Recognition of U.S. Special Resolutions Regimes. In the event that the Agent is a Covered Entity and becomes subject to a proceeding under a U.S. Special Resolution Regime, the transfer from the Agent of this Agreement, and any interest and obligation in or under this Agreement, will be effective to the same extent as the transfer would be effective under the U.S. Special Resolution Regime if this Agreement, and any such interest and obligation, were governed by the laws of the United States or a state of the United States. In the event that the Agent is a Covered Entity and the Agent or a BHC Act Affiliate of the Agent becomes subject to a proceeding under a U.S. Special Resolution Regime, Default Rights under this Agreement that may be exercised against the Agent are permitted to be exercised to no greater extent than such Default Rights could be exercised under the U.S. Special Resolution Regime if this Agreement were governed by the laws of the United States or a state of the United States.

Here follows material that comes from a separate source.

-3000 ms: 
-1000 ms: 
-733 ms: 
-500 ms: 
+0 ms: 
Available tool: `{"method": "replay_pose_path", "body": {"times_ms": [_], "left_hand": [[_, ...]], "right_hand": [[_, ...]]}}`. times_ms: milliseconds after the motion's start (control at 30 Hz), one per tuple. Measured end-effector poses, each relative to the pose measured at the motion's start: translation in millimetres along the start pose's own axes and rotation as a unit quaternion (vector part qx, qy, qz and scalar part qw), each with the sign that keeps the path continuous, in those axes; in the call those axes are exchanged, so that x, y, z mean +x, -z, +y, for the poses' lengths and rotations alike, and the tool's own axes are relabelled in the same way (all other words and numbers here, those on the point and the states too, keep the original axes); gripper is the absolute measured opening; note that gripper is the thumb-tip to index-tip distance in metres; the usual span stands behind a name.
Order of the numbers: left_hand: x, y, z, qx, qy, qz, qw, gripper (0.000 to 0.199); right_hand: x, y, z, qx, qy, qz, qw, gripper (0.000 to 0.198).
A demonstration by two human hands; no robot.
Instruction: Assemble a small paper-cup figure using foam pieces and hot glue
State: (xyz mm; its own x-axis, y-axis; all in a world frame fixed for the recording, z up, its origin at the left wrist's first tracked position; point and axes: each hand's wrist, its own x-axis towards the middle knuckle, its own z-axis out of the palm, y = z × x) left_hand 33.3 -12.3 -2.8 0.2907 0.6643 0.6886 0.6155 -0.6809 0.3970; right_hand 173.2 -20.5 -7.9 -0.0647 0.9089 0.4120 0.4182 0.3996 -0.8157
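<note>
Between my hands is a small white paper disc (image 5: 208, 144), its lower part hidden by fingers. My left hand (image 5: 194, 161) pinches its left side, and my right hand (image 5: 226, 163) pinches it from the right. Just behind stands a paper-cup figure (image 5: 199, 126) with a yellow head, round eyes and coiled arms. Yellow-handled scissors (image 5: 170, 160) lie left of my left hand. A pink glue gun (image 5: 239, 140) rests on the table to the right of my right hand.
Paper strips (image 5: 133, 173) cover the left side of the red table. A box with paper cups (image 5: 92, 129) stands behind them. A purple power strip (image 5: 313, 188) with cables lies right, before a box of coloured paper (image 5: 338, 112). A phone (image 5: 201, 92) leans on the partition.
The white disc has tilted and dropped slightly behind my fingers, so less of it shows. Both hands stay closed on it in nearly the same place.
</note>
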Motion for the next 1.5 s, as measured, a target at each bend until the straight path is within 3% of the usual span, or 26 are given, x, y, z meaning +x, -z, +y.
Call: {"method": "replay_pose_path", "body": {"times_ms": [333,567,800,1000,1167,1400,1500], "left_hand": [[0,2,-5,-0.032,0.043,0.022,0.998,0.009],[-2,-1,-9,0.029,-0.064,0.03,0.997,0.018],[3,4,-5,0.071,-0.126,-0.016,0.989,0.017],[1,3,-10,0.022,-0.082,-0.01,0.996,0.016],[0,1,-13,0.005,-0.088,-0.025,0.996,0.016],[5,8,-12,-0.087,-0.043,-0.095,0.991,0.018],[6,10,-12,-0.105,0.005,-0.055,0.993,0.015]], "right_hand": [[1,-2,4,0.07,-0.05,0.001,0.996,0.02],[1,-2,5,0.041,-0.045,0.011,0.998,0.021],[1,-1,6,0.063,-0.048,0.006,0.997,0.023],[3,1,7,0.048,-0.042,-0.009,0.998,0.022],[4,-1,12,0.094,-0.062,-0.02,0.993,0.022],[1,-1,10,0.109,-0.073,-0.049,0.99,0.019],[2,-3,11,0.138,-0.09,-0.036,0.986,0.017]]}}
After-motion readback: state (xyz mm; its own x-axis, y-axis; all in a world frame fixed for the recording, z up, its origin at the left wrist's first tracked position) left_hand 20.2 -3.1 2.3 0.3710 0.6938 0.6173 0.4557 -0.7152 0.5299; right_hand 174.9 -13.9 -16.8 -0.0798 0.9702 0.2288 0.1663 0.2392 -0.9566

For purposes of this Agreement, (A) “BHC Act Affiliate” has the meaning assigned to the term “affiliate” in, and shall be interpreted in accordance with, 12 U.S.C. § 1841(k); (B) “Covered Entity” means any of the following: (i) a “covered entity” as that term is defined in, and interpreted in accordance with, 12 C.F.R. § 252.82(b); (ii) a “covered bank” as that term is defined in, and interpreted in accordance with, 12 C.F.R. § 47.3(b); or (iii) a “covered FSI” as that term is defined in, and interpreted in accordance with, 12 C.F.R. § 382.2(b); (C) “Default Right” has the meaning assigned to that term in, and shall be interpreted in accordance with, 12 C.F.R. §§ 252.81, 47.2 or 382.1, as applicable; and (D) “U.S. Special Resolution Regime” means each of (i) the Federal Deposit Insurance Act and the regulations promulgated thereunder and (ii) Title II of the Dxxx-Fxxxx Xxxx Street Reform and Consumer Protection Act and the regulations promulgated thereunder.

Appears in 4 contracts

Samples: Open Market Sale Agreement (Palladyne AI Corp.), Open Market Sale Agreement (Praxis Precision Medicines, Inc.), Open Market Sale Agreement (Vuzix Corp)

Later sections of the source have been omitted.